LTL-M12YB1H310U SMT CBI Bicolor LED Indicator Datasheet - Yellow/Blue - 10mA - 72/78mW - Chinese Version

1. Product Overview

LTL-M12YB1H310U is a Circuit Board Indicator (CBI) utilizing Surface Mount Technology (SMT). It consists of a black plastic right-angle housing designed to work with a specific LED chip. This component is engineered for easy assembly onto Printed Circuit Boards (PCBs), featuring a stackable structure that facilitates the creation of horizontal or vertical arrays. Its primary function is to provide clear, high-contrast visual status indication in electronic devices.

1.1 Core Features and Advantages

• Surface Mount Design:Fully compatible with automated SMT assembly processes, enabling high-volume and efficient PCB mounting.
• Enhanced Visibility:The black housing material creates high contrast with illuminated LEDs, improving readability under various lighting conditions.
• Bicolor Light Source:Integrated with AlInGaP for yellow light emission and InGaN for blue light emission, combined with a white diffuser lens to achieve a uniform light appearance.
• High Energy Efficiency:Yana da siffofi na ƙarancin wutar lantarki da ingantaccen haske, ya dace da aikace-aikacen da ke da hankali ga amfani da wutar lantarki.
• Daidaiton muhalli:Wannan samfurin ba shi da gubar, ya bi ka'idodin RoHS (Ƙuntata Abubuwa Masu Illa).
• Gwajin amincin aiki:The device underwent preconditioning accelerated to JEDEC (Joint Electron Device Engineering Council) Level 3 standards, indicating it possesses a robust moisture sensitivity level suitable for standard SMT reflow soldering processes.

1.2 Target Applications and Market

This indicator light is designed for general electronic equipment in multiple key industries:

• Computer systems:Status lights on motherboards, servers, storage devices, and peripherals.
• Communication equipment:Indicators for network switches, routers, modems, and telecommunications equipment.
• Consumer Electronics:Power, mode, or function indicators in audio/video equipment, household appliances, and personal devices.
• Industrial Control:Indicators for machinery, instrumentation, and control system panels requiring reliable visual feedback.

2. Technical Specifications and Objective Interpretation

2.1 Absolute Maximum Ratings

These ratings define the limits beyond which permanent damage to the device may occur. Operation under these conditions is not guaranteed.

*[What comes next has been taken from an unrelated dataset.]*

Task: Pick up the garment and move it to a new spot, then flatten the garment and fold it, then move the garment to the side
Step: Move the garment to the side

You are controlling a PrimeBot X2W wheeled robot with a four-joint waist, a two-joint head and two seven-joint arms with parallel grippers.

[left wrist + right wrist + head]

• Power Dissipation (P_d):Yellow: 72 mW, Blue: 78 mW. This parameter limits the total electrical power that can be converted into heat within the LED package.
• Peak Forward Current (I_FP):Both colors are 80 mA. This is the maximum allowable instantaneous current, typically applicable for pulse operation with a duty cycle ≤1/10 and pulse width ≤0.1ms. Exceeding this value may lead to catastrophic failure.
• DC forward current (I_F):Yellow: 30 mA, Blue: 20 mA. This is the maximum continuous current recommended for reliable long-term operation. The lower rating for the blue LED reflects the typical characteristics of InGaN material.
• Temperature range:Operating temperature: -40°C to +85°C; storage temperature: -40°C to +100°C. These wide ranges ensure functionality and safe storage conditions in harsh environments.

2.2 Electrical and Optical Characteristics

These are typical performance parameters measured at an ambient temperature (T_A) of 25°C under specific test conditions.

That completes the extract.